Our next step is genetic counseling to see if it is a permanent situation. I know from prior karyotyping that both Brad and I have normal chromosomes. As to whether or not there is something else that karyotyping doesn't detect, I don't know. I am sure we will find out through the counseling.

I am still going to have the hysteroscopic surgery to rule out anything else. As we all know, bad situations can travel in pairs. We just want to make sure there aren't any bad silent partners in my reproductive history.

Now I just have to process this information. Process and research. And hope... a lot.

15 Comments:

Jo said...

Well, hell.

I'm thankful you at least got an answer, a little bit of closure. Doesn't make it suck any less, but still.

(I so want to send you a creepy internet hug, but will refrain.)

10:07 PM  
getupgrrl said...

I'm so sorry, for you and your girl. It's heartbreaking and peace-bearing, all at once.

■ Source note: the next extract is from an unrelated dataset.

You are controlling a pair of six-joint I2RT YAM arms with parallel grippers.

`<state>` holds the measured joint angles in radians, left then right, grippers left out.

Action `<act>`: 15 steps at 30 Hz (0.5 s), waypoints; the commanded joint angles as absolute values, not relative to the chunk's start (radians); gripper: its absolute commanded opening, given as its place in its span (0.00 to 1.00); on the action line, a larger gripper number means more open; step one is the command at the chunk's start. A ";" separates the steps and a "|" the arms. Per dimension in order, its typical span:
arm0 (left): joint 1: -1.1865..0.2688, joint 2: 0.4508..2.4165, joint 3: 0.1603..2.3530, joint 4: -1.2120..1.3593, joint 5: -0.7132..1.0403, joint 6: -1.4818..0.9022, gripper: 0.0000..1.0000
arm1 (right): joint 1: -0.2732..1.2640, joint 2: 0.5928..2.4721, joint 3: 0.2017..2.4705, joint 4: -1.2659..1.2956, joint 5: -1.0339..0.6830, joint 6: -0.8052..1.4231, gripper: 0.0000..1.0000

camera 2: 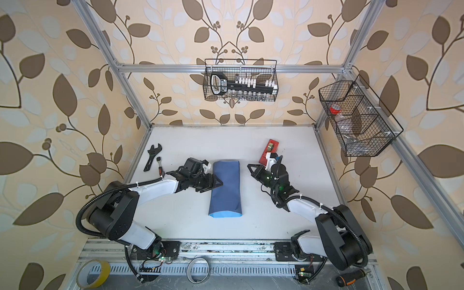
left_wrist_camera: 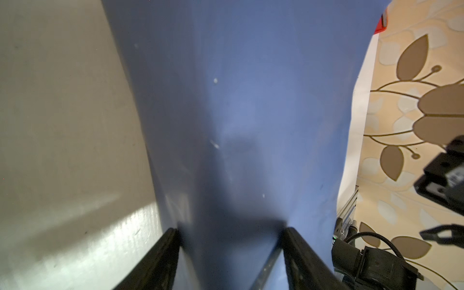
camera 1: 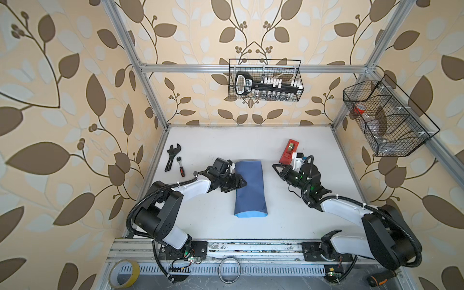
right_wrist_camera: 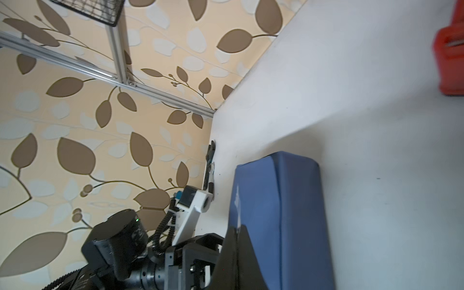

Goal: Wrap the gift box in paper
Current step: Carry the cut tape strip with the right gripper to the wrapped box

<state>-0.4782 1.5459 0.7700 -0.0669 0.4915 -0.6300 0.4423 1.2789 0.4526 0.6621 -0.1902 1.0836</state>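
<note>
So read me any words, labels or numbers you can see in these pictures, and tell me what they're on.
Nothing reads clearly.
Socket set holder in the back wire basket: a label on its handle, too blurred to read.
Right arm's camera module: a small label, too blurred to read.
Paper, red tape dispenser, wrench: no text visible.

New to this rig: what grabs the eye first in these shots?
The blue paper folded into a long bundle mid-table, its light-blue underside showing at the near end; no gift box is visible. The left gripper sits at the bundle's left edge, its fingers straddling the paper. The right gripper hangs shut and apart from it, beside the red tape dispenser at back right.
</note>
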 commanded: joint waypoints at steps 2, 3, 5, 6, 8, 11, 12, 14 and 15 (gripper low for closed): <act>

I'm thankful that you got an answer.

10:16 PM  
Tiffanni said...

I don't know what to say that the other 2 already haven't. Just know that you and Brad have LOTS of people thinking about you and hoping for the best! I am glad that you decided to still go ahead with the surgery. Let us all know when you talk to the genetics counselor!
(((HUGS)))

10:33 PM  
jilbur said...

Sweetheart, peace to you. I'm grateful that this info can help move your grief forward.

6:58 AM  
sherry said...

May all the peace in the world find you and your husband right now.

3:01 PM  
suz said...

I'm so glad you got the answers, but I know this must dredge up all kinds of confusion, hopelessness, and hurt. I'm thinking about you! {{HUGS}}

I'm so glad you're going ahead with the hysteroscopy. The new RE will do that, right? I hope they find a cute ute in there with no structure problems, and if there are, they're easily fixed.

4:18 PM  
RainbowW said...

love ya hon. whatever happens, love ya.

10:55 PM  
Anonymous said...

I am so sorry. I do remember that an answer, any answer was comforting in this huge island of unknown.
Lisa

11:07 AM  
Anonymous said...

{{{{hugs}}}}
Evelin

1:27 PM  
Jujube63 said...

Keep the hope, for sure, kiddo. It's going to all come out in the wash.
Give yourself time to process--important.
(((and more hugs)))

8:43 PM  
patricia said...

I am so sorry. When I found out that the girl I lost had Down's Syndrome I was very conflicted. The bottom line is that yet another dream is crushed, and now you live with the fear of it happening again. Even though she had Turner Syndrome, you still lost your precious baby girl. Hang in there.

http://laf.typepad.com

1:01 PM  
Anonymous said...

We found out a few weeks ago that the daughter I m/c'ed had Trisomy 22. So, I understand the feelings. We, too, saw a genetics counselor and found it helpful. There is a test that is more advanced than karotyping called FISH. Using a ultraviolet light it highlights all the the bands located on the arms of the chromosome(s)-- they can do one chromosomes or many. It is very costly and I don't know if it's recommend for Turner's. It might be something to check out.

((Hugs))

Mimi

9:39 PM  
Anonymous said...

Hello,

I happened upon your blog following a link from a link sort of thing, and I wanted to tell you how sorry I am for your loss. I have had a similar situation happen. You're right - it brings some peace to know the cause, but of course doesn't do anything to diminish the grief of your loss. I hope your appt. with the genetic counselor is helpful, and that your emotional healing continues.

Laura

7:42 AM  
T. Carter said...

Fluorescence In Situ Hybridization (FISH) is what they did to our embryos during the PGD. It was $3500 for all the embryos (but it would have been the same if we had had 2 or 32).
Evelin

8:13 AM  
Anonymous said...

I'm sorry Melissa. I've had at least 2 chromosomal losses as well(T18 and 21). I'm glad you can have some closure of sort, but I know the loss is hard nonetheless.